Problem: This exercise calls for every line of the data below with the string "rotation" in it.

Available data:

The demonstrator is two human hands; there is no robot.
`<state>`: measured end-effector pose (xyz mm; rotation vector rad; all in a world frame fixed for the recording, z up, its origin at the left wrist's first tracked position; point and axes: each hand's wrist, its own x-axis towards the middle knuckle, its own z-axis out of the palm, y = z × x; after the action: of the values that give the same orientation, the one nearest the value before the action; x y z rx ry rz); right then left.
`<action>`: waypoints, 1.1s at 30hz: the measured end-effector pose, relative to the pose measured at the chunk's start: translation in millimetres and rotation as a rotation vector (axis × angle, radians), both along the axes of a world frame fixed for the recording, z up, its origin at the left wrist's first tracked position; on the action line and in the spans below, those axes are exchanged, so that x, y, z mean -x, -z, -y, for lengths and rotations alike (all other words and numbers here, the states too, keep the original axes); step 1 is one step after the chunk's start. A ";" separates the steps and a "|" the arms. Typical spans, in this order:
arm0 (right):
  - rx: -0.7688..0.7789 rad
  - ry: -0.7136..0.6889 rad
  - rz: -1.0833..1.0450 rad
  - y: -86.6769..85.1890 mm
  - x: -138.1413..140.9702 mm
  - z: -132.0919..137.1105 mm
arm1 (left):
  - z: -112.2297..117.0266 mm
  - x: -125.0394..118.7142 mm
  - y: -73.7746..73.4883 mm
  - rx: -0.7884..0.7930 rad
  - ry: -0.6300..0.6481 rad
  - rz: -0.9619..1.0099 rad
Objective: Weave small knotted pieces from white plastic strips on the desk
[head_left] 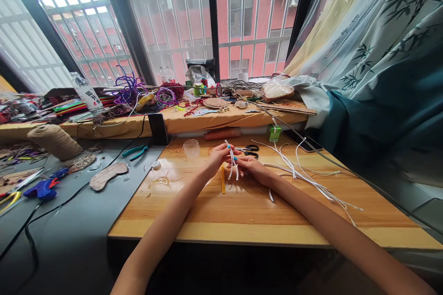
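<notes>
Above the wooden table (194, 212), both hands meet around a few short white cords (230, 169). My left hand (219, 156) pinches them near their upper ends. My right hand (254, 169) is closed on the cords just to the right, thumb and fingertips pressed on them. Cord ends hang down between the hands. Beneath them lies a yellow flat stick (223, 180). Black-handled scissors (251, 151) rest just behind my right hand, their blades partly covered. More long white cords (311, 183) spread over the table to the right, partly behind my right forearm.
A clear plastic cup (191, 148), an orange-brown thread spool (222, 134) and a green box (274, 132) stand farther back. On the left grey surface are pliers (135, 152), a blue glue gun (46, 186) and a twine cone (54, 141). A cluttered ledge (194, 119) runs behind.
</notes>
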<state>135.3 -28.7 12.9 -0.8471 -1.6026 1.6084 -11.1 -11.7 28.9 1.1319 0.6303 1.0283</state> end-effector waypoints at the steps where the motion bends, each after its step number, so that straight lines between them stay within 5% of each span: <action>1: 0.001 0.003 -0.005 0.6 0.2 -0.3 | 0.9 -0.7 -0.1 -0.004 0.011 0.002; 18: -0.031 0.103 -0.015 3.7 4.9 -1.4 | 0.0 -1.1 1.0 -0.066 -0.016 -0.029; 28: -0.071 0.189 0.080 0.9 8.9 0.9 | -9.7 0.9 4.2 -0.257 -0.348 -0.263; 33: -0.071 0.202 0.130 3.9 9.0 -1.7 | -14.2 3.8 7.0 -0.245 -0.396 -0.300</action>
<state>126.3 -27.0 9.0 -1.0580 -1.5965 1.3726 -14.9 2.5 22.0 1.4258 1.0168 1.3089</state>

Your solution:
`<state>`: measured end-effector pose (xyz mm; rotation vector rad; all in a world frame fixed for the recording, z up, its origin at the left wrist's first tracked position; point and axes: each hand's wrist, its own x-axis towards the middle knuckle, its own z-axis out of the palm, y = z × x; after the action: of the values that give the same orientation, the one nearest the value before the action; x y z rx ry rz); right then left.
`<action>`: waypoints, 1.1s at 30hz: the measured end-effector pose, relative to the pose measured at the chunk's start: translation in millimetres and rotation as a rotation vector (axis × angle, radians), both along the axes of a world frame fixed for the recording, z up, its origin at the left wrist's first tracked position; on the action line and in the spans below, those axes are exchanged, so that x, y, z mean -x, -z, -y, for lengths and rotations alike (all other words and numbers here, the states too, keep the original axes); step 1 is one step after the chunk's start. A ";" separates the steps and a "|" the arms. Typical spans, in this order:

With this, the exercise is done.